The project will incorporate the strange phenomena of self-reference in attempt to make it stimulating. This theme could take several forms as it is ubiquitous in language, mathematics, philosophy, programming and art. The theme might additionally involve areas of maths as a more tangible point of discussion, aiming to reflect the lag between physical and immaterial worlds. Implications of this lag can affect everyone, for example in the current government's proposals to ban encryption and to become "the global leader of the regulation of [...] the internet".

The final piece will be realised as a collation of intermediate experiments; 7 tests in the first weeks should precede 3 extended tests building on the most effective and viable ideas. Time to explore a possible secondary element (biofeedback, collaboration or mixed-media) is also planned.

Realisation

High quality saving was of course one of the first developments and challenges I faced. openFrameworks's graphics library (OpenGL) efficiently doesn't draw offscreen pixels, so saving images larger than my small laptop screen required a few extra lines of code utilising the frame-buffer object (FBO). Video saving used the FBO and FFmpeg (wrapped by ofxVideoRecorder) which threw me back to the first time I used FFmpeg and any sort of GUI-less tool 4 years ago [10]. I also implemented lossless saving by describing circles in the SVG specification and adding them to a text tile, which later became useful after realising FBO's limitations with huge (print resolution) images.

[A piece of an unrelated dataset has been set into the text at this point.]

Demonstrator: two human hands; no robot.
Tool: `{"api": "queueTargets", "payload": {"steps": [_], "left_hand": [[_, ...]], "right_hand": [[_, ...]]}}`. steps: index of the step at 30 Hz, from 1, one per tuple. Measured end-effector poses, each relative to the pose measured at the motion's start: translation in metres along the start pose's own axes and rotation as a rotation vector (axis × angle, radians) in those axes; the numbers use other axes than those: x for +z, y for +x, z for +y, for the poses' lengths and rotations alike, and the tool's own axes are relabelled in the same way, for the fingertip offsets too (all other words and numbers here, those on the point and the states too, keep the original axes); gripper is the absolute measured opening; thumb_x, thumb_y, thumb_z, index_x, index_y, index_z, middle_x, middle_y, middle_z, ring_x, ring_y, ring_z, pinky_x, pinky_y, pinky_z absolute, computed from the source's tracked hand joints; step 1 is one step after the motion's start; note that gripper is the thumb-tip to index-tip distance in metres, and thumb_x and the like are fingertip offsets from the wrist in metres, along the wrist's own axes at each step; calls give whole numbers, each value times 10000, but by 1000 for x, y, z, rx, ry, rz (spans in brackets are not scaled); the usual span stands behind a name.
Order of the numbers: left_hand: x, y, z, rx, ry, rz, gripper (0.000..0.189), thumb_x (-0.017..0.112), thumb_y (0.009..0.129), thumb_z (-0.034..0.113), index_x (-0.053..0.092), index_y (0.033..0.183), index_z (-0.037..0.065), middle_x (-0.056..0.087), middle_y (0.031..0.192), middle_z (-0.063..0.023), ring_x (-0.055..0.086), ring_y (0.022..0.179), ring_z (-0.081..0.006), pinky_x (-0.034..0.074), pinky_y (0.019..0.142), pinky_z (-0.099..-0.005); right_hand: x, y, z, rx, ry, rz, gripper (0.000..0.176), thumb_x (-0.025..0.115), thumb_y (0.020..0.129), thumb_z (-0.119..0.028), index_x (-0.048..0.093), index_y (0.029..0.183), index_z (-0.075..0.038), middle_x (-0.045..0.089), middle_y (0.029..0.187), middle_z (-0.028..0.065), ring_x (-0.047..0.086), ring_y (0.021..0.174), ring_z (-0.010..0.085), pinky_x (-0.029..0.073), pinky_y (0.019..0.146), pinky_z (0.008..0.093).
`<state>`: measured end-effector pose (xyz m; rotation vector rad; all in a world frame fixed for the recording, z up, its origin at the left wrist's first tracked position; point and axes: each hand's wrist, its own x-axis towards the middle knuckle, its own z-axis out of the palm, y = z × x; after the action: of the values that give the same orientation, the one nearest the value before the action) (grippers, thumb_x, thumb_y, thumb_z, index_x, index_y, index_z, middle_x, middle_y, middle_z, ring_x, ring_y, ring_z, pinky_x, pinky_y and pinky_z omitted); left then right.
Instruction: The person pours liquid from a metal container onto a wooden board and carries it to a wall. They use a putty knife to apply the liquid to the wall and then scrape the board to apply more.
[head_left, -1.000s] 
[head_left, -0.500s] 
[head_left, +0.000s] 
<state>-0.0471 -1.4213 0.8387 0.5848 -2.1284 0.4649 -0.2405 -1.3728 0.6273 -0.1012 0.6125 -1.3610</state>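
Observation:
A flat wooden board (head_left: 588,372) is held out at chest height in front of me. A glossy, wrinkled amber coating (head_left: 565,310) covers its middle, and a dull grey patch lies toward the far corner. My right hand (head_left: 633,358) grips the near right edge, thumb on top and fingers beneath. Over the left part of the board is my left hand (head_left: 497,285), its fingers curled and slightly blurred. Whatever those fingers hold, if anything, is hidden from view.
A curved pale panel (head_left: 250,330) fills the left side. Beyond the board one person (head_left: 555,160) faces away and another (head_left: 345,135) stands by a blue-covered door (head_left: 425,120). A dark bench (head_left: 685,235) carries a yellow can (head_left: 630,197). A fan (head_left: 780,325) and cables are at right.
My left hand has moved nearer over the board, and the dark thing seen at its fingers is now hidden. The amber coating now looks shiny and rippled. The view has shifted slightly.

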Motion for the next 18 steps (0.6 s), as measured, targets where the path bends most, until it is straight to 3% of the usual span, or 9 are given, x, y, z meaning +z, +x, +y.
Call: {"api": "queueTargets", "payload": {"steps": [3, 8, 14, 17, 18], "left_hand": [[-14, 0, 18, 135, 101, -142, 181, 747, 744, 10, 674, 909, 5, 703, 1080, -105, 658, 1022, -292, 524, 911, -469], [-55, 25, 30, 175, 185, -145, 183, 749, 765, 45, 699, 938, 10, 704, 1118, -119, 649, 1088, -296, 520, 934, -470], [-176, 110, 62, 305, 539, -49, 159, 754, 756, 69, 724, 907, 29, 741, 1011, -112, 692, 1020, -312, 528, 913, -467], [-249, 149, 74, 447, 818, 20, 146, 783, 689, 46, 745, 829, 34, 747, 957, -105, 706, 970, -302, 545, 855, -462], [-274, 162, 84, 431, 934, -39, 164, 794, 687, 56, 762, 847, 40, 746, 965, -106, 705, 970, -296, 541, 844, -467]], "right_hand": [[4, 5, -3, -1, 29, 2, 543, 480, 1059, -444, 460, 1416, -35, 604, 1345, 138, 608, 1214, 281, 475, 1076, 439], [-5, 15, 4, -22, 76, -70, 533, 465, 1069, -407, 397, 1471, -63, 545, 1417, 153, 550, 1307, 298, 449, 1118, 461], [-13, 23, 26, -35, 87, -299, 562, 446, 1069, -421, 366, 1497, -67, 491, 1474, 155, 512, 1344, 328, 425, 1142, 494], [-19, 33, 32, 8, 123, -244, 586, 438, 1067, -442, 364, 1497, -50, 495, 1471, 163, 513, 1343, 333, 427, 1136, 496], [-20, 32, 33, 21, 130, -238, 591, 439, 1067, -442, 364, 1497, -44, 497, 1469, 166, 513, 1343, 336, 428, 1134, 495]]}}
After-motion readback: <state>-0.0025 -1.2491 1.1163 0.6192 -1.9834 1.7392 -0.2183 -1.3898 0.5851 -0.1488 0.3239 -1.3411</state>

Early on I also looked into 'shaders' as an alternative to openFrameworks graphics, offering much faster performance and a conceptually different 'parallel' style of programming. Simply feeding and playing back video with GLSL fragment shaders took me a week, proving a steep learning curve. After considering various factors I chose not to continue with shaders, essentially feeling my ideas could be developed further in C++ without the new language. As a consequence I then shifted focus specifically to pre-recorded media as opposed to realtime.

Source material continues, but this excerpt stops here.